While much of the archival footage presented in The Last Days is new, the substance is familiar. These are the kinds of images that no Holocaust film can ignore, because they drive home the horror of what transpired five decades ago, half a world away. For added impact, Moll interviews a handful of American servicemen who participated in the liberation of Dachow. What they saw and experienced there, they will never forget. They called the confined Jews "the walking dead," and one film clip in particular - a startlingly well-preserved color shot of several naked, emaciated ex-prisoners walking away from the camera --makes it clear how apropos that label was.

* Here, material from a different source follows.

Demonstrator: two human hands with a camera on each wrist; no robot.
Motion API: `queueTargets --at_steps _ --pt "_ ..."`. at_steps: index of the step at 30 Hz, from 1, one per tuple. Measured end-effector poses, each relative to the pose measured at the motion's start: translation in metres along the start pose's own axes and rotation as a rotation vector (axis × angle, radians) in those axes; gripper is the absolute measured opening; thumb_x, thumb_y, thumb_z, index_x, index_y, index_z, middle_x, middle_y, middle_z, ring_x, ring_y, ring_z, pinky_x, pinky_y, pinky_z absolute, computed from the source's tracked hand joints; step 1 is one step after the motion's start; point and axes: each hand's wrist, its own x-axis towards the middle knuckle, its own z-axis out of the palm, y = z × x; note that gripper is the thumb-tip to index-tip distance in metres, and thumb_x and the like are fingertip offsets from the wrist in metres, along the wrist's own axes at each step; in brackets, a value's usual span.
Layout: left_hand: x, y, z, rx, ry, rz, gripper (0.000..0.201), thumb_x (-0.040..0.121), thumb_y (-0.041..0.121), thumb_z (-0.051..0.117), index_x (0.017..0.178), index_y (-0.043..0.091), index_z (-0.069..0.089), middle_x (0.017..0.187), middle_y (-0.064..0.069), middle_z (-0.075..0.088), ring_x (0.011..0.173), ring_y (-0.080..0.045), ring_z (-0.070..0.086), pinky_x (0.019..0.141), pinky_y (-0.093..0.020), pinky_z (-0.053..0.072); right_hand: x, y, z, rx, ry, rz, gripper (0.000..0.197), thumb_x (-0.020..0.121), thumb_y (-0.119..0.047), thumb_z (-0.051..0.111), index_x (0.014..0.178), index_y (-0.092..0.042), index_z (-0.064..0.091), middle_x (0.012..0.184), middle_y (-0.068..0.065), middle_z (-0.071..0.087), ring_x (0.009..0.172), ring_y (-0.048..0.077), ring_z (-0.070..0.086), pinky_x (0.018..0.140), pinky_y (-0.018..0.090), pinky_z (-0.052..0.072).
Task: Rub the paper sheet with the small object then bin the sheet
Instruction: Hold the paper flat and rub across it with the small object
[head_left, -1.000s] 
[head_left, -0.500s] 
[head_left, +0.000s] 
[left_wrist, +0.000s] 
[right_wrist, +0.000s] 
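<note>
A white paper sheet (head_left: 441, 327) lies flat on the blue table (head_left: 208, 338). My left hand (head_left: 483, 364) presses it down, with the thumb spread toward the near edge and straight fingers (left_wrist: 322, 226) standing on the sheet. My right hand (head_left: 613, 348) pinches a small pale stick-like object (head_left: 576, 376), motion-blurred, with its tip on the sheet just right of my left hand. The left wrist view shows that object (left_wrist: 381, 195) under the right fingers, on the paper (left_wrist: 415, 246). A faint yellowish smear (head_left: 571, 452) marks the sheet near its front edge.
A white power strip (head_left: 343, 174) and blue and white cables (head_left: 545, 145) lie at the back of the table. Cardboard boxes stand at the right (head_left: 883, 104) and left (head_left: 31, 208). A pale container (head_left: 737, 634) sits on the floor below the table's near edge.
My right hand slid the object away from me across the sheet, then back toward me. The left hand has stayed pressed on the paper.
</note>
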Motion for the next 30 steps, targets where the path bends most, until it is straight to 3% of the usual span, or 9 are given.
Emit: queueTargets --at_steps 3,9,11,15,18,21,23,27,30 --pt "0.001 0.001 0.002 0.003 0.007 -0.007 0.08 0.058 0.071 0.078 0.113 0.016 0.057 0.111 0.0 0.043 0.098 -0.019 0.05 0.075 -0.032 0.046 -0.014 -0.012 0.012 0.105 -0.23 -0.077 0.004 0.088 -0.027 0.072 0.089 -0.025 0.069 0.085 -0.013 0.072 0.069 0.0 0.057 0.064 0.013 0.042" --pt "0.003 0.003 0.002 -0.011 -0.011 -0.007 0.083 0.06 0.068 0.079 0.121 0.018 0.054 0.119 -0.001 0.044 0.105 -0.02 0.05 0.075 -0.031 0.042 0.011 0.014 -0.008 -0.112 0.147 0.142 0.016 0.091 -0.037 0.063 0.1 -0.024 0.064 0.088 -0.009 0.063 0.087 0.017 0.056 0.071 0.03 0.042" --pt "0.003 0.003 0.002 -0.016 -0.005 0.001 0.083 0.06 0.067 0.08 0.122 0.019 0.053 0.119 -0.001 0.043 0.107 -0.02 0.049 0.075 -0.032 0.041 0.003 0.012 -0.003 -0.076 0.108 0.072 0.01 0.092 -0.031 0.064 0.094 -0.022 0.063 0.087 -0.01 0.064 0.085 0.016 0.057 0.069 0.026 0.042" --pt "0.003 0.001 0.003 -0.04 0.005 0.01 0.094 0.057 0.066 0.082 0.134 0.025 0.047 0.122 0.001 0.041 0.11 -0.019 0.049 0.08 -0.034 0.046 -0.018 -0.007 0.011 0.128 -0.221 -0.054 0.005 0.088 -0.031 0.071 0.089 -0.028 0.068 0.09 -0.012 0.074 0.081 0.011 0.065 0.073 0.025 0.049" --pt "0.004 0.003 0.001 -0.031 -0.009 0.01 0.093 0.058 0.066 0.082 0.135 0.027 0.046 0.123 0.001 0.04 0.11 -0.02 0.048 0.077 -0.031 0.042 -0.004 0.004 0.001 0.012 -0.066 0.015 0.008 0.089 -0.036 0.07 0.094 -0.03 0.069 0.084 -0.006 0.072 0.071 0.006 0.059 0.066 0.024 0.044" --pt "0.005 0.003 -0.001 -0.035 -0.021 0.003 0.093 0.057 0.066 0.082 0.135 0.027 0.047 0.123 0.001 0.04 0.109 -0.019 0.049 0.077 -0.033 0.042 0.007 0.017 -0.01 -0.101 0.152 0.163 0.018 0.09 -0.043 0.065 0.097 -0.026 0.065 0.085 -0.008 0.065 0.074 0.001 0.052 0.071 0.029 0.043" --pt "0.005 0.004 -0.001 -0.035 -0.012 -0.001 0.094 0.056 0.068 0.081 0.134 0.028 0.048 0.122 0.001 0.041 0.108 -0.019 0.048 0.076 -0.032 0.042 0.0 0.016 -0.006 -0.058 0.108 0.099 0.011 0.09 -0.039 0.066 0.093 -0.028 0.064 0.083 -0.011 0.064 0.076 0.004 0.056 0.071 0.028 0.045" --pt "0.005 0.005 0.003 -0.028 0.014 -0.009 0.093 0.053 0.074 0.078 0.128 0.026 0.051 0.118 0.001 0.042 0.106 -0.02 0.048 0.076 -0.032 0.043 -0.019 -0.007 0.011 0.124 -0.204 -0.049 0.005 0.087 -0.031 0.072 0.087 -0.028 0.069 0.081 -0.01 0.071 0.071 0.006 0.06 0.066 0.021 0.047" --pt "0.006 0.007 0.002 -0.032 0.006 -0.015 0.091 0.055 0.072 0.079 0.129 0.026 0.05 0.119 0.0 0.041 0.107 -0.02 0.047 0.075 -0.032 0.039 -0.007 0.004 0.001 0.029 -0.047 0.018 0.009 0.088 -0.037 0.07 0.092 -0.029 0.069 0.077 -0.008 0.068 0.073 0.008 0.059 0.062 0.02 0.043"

Perhaps the only disheartening thing about The Last Days is limited the audience will be. Few (if any) will leave this film unmoved and unaffected, yet the viewership will be orders of magnitude less than a fraudulently powerful major motion picture like Patch Adams. To October Films' credit, they are giving this movie a wider distribution than is normally accorded to documentaries, but, even for art houses, this is a business, and if a film does not generate revenue at the box office, it will be gone. So my recommendation is to see this film while the opportunity is there. For, while The Last Days surely deserves a long afterlife on video and television, since it is a documentary, there are no guarantees where or when it will next see the light of day.